Both China and India have said they do not support either the EU or U.S. sanctions, and have not asked for a waiver.
For its part, Turkey, which along with South Africa, had recently ramped up its imports of Iranian oil in advance of the looming sanctions, is aware of the coming deadline.
TUPRAS, a private enterprise and Turkey's sole importer of Iranian crude, recently announced it would cut Iranian imports by 20% from the previous year's quantities. Presently, the crude imports from Iran account for 30% of Turkey's total imports, or just over 200,000 barrels a day, a Turkish official told CNN.
The company intends to replace that lost volume with Iran with additional purchases from Libya, the official said.
And because U.S. sanctions target any transactions of Iranian oil processed through Iran's central bank, Iran is facing a hard currency squeeze as more international banks refuse to repatriate any profits of oil sales back to Iran in their national currency, the rial. Iran is essentially being forced to barter and take profits in the form of the currency of the country purchasing the oil.
"Iran can't do anything with (Indian) rupees or (Chinese) yuan except buy Chinese and Indian goods and services that it really doesn't need," Dubowitz said. Without the ability to convert their sales into Iranian currency, and repatriate their profits, "all the oil they sell is going to be useless to them," he said.
Complicating matters even greater for those countries that are permitted to continue their purchases of Iranian oil at reduced rates is the increased difficulty in acquiring maritime insurance because of the sanctions.

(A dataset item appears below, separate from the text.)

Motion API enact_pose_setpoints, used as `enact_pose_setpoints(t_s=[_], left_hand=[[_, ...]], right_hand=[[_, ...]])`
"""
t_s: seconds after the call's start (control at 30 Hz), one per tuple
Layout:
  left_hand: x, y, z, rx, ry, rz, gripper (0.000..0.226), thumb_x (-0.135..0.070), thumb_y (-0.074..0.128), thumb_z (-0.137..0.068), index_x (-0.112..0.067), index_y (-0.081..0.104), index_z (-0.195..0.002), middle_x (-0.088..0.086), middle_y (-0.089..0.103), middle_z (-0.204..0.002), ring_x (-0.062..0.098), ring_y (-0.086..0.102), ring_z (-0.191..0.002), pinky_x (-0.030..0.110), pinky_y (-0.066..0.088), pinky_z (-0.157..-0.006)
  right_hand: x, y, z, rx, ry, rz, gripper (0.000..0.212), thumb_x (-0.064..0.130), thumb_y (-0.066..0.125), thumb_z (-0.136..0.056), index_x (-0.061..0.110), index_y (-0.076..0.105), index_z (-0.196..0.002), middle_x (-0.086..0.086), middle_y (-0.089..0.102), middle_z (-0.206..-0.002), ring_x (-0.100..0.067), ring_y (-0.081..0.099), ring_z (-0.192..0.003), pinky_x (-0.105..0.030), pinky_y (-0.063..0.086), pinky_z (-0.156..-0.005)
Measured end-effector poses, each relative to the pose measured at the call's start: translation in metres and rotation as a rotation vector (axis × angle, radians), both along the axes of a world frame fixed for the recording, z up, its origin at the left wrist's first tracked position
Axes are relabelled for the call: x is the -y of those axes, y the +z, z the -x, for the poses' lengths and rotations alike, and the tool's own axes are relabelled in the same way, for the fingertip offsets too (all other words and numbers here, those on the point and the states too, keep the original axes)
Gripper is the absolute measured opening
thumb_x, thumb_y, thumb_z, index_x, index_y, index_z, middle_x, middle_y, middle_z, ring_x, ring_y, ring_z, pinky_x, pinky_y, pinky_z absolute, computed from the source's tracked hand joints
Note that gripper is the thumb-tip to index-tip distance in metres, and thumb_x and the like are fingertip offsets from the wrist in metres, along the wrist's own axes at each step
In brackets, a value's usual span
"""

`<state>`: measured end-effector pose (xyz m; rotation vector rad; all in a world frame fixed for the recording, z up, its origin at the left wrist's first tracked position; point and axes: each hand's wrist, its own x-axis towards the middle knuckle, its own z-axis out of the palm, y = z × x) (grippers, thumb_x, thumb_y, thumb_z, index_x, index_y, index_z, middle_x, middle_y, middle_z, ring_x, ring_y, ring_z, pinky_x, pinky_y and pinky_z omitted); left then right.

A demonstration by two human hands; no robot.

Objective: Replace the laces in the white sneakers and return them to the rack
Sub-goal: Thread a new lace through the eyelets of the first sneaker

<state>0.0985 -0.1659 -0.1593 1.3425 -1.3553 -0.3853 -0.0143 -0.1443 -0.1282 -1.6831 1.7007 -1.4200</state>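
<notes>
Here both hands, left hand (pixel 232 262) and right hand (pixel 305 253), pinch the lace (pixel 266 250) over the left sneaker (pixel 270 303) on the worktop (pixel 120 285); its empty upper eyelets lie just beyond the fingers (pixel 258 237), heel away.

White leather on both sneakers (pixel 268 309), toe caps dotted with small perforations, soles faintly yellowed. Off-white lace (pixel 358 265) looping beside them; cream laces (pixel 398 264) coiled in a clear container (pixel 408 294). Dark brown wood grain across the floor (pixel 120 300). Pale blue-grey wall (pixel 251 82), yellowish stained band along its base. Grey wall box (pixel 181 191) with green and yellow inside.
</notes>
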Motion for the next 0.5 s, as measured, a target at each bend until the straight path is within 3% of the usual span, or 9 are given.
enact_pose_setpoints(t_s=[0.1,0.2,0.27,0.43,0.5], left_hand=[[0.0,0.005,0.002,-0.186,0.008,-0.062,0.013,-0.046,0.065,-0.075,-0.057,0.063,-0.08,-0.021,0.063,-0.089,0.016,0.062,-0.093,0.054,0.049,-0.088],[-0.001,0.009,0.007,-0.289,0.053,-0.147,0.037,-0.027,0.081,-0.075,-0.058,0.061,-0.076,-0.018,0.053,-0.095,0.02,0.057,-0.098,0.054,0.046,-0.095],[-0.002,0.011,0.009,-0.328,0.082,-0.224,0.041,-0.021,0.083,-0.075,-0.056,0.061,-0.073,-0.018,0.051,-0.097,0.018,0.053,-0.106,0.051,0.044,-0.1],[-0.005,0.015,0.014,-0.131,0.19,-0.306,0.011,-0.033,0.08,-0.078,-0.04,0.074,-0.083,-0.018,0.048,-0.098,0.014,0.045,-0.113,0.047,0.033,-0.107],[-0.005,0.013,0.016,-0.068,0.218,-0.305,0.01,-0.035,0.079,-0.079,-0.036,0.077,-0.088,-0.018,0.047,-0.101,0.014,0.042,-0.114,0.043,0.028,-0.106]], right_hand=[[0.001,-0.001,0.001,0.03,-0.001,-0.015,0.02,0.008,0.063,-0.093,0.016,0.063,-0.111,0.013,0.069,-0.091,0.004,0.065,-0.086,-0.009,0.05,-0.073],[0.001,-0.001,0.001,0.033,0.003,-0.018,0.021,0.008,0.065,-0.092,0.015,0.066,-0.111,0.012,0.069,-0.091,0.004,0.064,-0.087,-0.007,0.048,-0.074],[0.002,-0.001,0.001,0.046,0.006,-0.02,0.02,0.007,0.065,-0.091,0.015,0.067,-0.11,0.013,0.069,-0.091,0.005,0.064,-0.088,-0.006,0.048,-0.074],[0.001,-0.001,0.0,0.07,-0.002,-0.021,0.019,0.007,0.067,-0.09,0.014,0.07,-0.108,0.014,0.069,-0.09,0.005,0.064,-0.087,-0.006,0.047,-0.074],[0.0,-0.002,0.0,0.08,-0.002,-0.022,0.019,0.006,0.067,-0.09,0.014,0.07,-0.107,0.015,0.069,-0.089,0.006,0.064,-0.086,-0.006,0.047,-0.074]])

With nearly 95% of all maritime insurance being underwritten in Europe, many of those insurers are denying coverage for anything that involves Iranian transactions.
In the absence of insurance, governments themselves would have to step in and guarantee liability on the event of a spill or some other catastrophe. Many Iran watchers expect the insurance sanctions to become particularly troublesome to Iran.
Whether the increasing pressure on Iran has brought about a willingness on its part to consider significant concessions on its nuclear program remains to be seen.
The so-called P5+1 group of the United States, Russia, China, France, Great Britain and Germany will discuss the issue with Iran in the Iraqi capital Wednesday. Most who follow the situation closely are skeptical about any significant announcements by Iran about its nuclear program in the near-term.
But regardless of whatever progress is made, some analysts say the United States should not be hasty in its response.
"I think the temptation which needs to be resisted is not to offer too much sanctions relief too fast," Dubowitz said. "Because this whole system which is being held together by the fear of U.S. penalties is going to quickly unravel, and I think the administration will lose all of the leverage that it so diligently assemble over the past few years."